Firstly, Happy New Year, at this stage I could say my resolution is to write more however I have already failed on that count. Anyway, lets hope for a better year than the last. Here in the UK we are locked down for the third time which means no face to face customers unless they are essential users. Internet sales are OK though and we have already shipped to the USA and Sweden on multiple occasions plus theUK of course.

Screws- I am quite looking forward to this as it is an imperial job and I seldom if ever work in imperial. I need to make a batch of ‘Coned Head’ Screws and the drawing calls for them to be hardened so I will make a small handful and bung them through the HT oven, if all is OK I can make a few more, around 60 is where I need to be with some to spare/drop in the swarf bin/mess up along the way. The pitch is 38.48 TPI which would be a nightmare usually, however I can program this pitch on the big lathe and a 4,0mm collet seems to be my go-to for so many projects on both the lathes (Strikers and Optilock screws spring to mind) The thread angle is 47.5 degrees so not one I hold however carbide inserts are but a telephone call away. The slot will be done with a slitting blade held on an arbor with a collet on the manual lathe and I have a little 1MT Jacobs chuck that is held in a standard tool holder for holding the screws. The threads do not need to be timed so I can just wind the slide in with plenty of lubrication.
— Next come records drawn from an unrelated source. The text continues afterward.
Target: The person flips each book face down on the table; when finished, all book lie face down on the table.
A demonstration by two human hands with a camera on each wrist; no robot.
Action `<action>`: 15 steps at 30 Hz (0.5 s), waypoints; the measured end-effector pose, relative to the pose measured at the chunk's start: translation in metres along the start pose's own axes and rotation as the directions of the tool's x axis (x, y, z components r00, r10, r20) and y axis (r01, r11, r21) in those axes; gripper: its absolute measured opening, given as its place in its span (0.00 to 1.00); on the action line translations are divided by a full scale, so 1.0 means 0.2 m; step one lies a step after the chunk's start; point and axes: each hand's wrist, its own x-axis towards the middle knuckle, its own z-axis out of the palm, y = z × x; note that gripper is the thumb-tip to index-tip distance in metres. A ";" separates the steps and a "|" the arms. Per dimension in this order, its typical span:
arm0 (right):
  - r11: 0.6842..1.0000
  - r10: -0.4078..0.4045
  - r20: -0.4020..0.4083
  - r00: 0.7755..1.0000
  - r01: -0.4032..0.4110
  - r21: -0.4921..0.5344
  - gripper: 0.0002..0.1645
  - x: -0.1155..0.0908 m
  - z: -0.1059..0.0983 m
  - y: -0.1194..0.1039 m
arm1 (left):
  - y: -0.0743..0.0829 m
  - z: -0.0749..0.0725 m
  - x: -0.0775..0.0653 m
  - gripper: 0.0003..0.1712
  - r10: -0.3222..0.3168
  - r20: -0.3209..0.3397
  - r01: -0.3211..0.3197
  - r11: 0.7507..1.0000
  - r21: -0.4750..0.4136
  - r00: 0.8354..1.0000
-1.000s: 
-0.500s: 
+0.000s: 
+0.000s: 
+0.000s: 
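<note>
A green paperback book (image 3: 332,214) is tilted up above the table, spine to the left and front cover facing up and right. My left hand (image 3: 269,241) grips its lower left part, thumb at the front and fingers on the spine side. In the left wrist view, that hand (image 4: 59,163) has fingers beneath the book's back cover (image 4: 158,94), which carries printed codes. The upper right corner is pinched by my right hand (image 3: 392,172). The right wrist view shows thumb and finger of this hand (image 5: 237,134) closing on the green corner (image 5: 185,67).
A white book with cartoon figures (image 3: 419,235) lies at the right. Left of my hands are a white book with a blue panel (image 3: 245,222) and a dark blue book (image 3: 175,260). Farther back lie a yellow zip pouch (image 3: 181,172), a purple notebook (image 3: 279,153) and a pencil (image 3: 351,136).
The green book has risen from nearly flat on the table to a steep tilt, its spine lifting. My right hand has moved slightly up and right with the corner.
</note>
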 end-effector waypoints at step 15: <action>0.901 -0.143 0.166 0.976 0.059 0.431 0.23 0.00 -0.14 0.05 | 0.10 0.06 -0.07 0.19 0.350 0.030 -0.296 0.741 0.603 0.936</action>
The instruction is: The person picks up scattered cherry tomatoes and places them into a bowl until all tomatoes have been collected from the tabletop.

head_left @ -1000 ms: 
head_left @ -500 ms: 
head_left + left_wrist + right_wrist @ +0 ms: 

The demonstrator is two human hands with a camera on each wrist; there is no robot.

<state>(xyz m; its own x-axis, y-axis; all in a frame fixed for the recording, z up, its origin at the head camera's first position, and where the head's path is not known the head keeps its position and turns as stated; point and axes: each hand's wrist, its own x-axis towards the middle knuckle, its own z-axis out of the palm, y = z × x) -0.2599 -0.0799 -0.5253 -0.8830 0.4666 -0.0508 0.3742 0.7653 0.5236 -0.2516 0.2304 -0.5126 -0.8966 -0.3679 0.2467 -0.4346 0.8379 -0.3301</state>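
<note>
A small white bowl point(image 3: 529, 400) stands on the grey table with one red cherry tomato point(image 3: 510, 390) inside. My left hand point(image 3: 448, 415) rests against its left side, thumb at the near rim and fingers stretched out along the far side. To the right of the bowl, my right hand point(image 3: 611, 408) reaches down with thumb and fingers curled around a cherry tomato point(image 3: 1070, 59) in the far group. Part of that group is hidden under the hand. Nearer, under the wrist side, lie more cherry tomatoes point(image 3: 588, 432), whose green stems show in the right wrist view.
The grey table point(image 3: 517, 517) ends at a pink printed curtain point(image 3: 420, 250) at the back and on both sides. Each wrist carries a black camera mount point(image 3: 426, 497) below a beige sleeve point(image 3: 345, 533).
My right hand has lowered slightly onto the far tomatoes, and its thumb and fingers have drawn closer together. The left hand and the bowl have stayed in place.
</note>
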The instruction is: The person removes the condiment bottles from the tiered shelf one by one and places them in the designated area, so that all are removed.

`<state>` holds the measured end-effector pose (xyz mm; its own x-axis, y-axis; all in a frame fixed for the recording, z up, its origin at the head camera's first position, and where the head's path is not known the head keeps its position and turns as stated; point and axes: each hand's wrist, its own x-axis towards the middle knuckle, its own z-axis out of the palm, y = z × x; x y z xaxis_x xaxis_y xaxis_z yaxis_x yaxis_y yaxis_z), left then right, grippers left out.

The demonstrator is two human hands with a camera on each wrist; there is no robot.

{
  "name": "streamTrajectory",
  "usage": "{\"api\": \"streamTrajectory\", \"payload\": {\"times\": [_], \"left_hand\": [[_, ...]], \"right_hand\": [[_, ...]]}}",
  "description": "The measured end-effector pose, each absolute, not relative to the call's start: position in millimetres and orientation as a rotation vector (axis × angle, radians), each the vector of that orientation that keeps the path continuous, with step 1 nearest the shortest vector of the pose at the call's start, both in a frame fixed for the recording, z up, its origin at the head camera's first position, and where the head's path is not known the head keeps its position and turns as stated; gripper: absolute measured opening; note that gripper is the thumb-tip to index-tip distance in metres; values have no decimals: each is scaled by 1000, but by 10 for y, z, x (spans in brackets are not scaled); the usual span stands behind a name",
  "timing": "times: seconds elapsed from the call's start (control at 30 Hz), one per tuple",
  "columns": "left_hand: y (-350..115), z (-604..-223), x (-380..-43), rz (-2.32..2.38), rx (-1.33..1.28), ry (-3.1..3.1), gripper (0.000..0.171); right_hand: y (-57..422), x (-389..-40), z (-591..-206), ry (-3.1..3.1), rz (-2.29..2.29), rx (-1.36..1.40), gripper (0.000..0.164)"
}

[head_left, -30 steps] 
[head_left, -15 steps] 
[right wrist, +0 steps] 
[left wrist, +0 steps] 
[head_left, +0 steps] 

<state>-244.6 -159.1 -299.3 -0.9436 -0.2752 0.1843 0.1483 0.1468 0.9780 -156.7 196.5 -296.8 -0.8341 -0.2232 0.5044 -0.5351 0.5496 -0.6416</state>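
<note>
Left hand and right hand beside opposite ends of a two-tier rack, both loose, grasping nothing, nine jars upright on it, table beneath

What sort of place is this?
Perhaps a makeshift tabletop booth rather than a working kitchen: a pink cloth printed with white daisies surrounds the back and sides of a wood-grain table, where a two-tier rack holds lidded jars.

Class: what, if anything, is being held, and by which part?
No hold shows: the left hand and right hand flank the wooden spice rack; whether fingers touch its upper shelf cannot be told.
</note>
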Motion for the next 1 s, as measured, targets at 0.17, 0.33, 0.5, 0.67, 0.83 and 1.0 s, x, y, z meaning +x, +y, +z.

A sliding head lathe would be nice right now!

The project? You can probably guess what it is already and this is your first spoiler, however I will not admit to it until everything is finished and works as planned…

Some more Heat Treatment Oven time.

The little Heat Treatment Oven has been in use for a while and I have been thinking about the process cycle time for a while so yesterday we wound a new element with a calculated 2.5kWatts which should speed things up a bit.
First job was crunch some numbers and I use a spreadsheet for this, in fact I use spreadsheets for everything, even our RFD register! The advantage of the sheet is I can see what changes to the element length (Resistance) make to things like the current draw and power. I can also experiment with different gauges of the Kanthal A-1 wire I use which was handy as when I went to order the gauge used before, nobody stocked it in the length I needed.
A couple of entries on the sheet and I could instantly see if the alternative works and how much was needed. In the end I opted for 19AWG and ordered the wire.
The thing about the wire is it is just that, wire and not a heating coil so first job is clean it with acetone and wind it onto a mandrel on the small lathe. This is a bit of a two person job as having someone to hold and feed the wire to me saves potential kinks in the wire. Luckily the Viking was to hand as she usually is.
With the coil wound it was a simple matter of trimming it to final length and putting it in place, connecting in the terminal box and starting to test.
My target temperature for this test was 925-950 degrees centigrade (1700/1750F) This sort of temperature allows me to heat treat spring steels which I work with, a lot. Hence the target and I wanted to get to it in under half an hour so testing is important if only to prove my maths are about right.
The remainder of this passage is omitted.